Oh, YA Guy knows they weren't only about monsters. I wrote a whole book about the other things they were about. Pick up a copy if you're in the mood.
But in classic films such as King Kong (1933) and Godzilla (1954), as well as modern classics like Alien (1979) and The Thing (1982), the driving force of the movie was the encounter with and--usually--defeat of the monster.
That was then, this is now.
These days, the driving force of monster movies is . . . bad family melodrama.
It began in the nineties--which, not coincidentally, was the decade that the "family values" campaign picked up steam in popular and political culture. The rhetoric of that campaign was complex and not very coherent, but it boiled down to the following: traditional (i.e., male-headed) families were in crisis, with an ensuing social breakdown epitomized by the out-of-control breeding of marginal (i.e., black and Hispanic) females; therefore, traditional (i.e., white) men needed to reassert control over their families and their society.

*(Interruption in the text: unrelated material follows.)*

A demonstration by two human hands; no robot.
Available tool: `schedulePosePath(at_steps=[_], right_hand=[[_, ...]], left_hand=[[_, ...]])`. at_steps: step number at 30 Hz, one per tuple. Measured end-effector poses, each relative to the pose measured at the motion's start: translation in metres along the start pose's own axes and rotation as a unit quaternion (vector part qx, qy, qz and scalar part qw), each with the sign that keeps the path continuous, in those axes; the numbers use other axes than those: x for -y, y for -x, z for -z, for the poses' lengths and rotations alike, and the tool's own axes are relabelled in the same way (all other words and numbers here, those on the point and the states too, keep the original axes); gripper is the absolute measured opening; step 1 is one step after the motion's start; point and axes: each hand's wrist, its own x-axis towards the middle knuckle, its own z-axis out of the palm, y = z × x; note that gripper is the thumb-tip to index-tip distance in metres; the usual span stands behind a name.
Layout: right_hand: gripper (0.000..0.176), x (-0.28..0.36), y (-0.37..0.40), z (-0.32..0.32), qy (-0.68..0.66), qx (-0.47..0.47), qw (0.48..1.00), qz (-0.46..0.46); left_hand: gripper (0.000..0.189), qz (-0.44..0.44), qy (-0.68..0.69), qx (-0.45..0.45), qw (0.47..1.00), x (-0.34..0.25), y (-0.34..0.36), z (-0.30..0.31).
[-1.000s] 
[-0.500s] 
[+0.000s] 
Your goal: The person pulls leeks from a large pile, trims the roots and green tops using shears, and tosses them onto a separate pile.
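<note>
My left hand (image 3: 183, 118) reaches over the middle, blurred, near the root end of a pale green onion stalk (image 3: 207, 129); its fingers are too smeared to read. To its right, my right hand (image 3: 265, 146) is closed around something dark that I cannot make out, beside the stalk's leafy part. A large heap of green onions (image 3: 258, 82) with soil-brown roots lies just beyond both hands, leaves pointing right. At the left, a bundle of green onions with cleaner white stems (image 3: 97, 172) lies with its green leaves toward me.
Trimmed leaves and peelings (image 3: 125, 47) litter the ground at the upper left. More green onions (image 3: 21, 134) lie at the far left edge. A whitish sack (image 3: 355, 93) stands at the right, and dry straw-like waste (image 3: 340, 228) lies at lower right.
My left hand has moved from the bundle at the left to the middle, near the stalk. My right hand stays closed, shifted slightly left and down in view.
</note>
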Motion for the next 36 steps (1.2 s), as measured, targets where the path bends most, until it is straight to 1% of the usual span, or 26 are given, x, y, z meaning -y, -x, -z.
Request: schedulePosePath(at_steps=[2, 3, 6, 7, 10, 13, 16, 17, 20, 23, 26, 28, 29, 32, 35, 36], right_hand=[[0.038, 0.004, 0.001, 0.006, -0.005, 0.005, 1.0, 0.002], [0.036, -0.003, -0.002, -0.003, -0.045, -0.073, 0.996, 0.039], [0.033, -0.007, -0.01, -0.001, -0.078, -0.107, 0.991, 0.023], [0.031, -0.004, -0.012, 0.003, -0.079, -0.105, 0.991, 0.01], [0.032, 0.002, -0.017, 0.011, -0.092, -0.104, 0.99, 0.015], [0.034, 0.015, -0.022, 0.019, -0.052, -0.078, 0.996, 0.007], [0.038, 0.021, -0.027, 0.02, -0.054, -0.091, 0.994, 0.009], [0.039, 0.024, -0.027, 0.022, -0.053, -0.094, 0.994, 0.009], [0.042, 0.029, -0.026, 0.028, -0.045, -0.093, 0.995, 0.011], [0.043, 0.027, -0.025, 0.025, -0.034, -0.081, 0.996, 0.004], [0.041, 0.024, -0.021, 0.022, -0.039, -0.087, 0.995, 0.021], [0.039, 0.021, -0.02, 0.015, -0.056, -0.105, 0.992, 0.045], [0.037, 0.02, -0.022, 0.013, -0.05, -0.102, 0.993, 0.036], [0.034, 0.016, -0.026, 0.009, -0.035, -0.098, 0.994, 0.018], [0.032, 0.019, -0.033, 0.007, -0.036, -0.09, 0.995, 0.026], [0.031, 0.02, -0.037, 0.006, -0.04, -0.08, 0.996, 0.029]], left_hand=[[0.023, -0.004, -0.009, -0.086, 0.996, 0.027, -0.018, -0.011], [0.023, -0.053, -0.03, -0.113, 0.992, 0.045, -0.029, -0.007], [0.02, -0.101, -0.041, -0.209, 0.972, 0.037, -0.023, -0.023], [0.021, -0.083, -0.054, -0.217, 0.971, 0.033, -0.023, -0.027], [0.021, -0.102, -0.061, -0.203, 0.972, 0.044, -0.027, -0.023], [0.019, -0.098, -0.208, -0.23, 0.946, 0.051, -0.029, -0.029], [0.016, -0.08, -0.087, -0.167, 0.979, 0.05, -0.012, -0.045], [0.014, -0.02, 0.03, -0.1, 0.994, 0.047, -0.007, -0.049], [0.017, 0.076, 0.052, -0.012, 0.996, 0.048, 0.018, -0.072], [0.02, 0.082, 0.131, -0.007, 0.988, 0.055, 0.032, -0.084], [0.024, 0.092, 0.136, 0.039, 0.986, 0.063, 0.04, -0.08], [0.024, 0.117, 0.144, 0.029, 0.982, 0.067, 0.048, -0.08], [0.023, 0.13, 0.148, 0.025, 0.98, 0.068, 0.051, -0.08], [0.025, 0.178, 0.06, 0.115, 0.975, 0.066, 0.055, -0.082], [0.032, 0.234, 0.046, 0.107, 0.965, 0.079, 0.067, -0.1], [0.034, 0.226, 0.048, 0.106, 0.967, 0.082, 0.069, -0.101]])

This discourse drives all three Jurassic Park movies, wherein nice-guy white male scientists have to save kids from ferocious, out-of-control female dinosaurs. It drives War of the Worlds (the Tom Cruise version), wherein a down-and-out dad becomes Father of the Year by fighting off dark-skinned, pregnant-bellied alien tripods. It drives Godzilla (the Roland Emmerich version), wherein a nice-guy white male scientist regains his girl (and thus presumably starts down the road to establishing a traditional family) by fighting off pregnant monster-lizards. It drives every movie Roland Emmerich ever made, but that's perhaps beside the point.
And now along comes Godzilla (2014), an unholy mess of a movie in which the title creature appears forty-five minutes into the film and occupies roughly five minutes of screen time thereafter, if you add up all the five-second segments of him slugging it out with giant pregnant insectoid thingamajigs. The rest of this painfully bad movie is taken up with the following: the story of a young army weapons expert, abandoned by his cuckoo conspiracy-theory father, who then abandons his own wife and young child when he's called to spring his nut-job dad from jail on the eve of the giant creatures' rampage. He reconciles with his dad (what a good son!), saves a little Japanese boy from the monsters (what a good father!), implausibly survives a thousand-foot fall from a train track so he can destroy all the monster-bug's offspring (what a really good father!), and even more implausibly, reunites with his wife and son, who have somehow avoided being crushed by the city that basically collapsed on them (what a really, really good father!).
Godzilla and the other monsters are entirely incidental to all this. But in Hollywood, where rich white men make most of the movies and most of the decisions, it's apparently really, really, really important to keep reasserting how really, really, really screwed up society would be if white fathers weren't in charge. So they dream up bigger and bigger CGI monsters to threaten society, only so white fathers can save it in more and more preposterous ways.
It's really getting to be a drag. I go to monster movies to see monsters, not to see rich white guys live out their anxious fantasies about social control.
I guess I need to go back to 1954, when Godzilla--and not some anxious rich white guy--was truly the King of Monsters.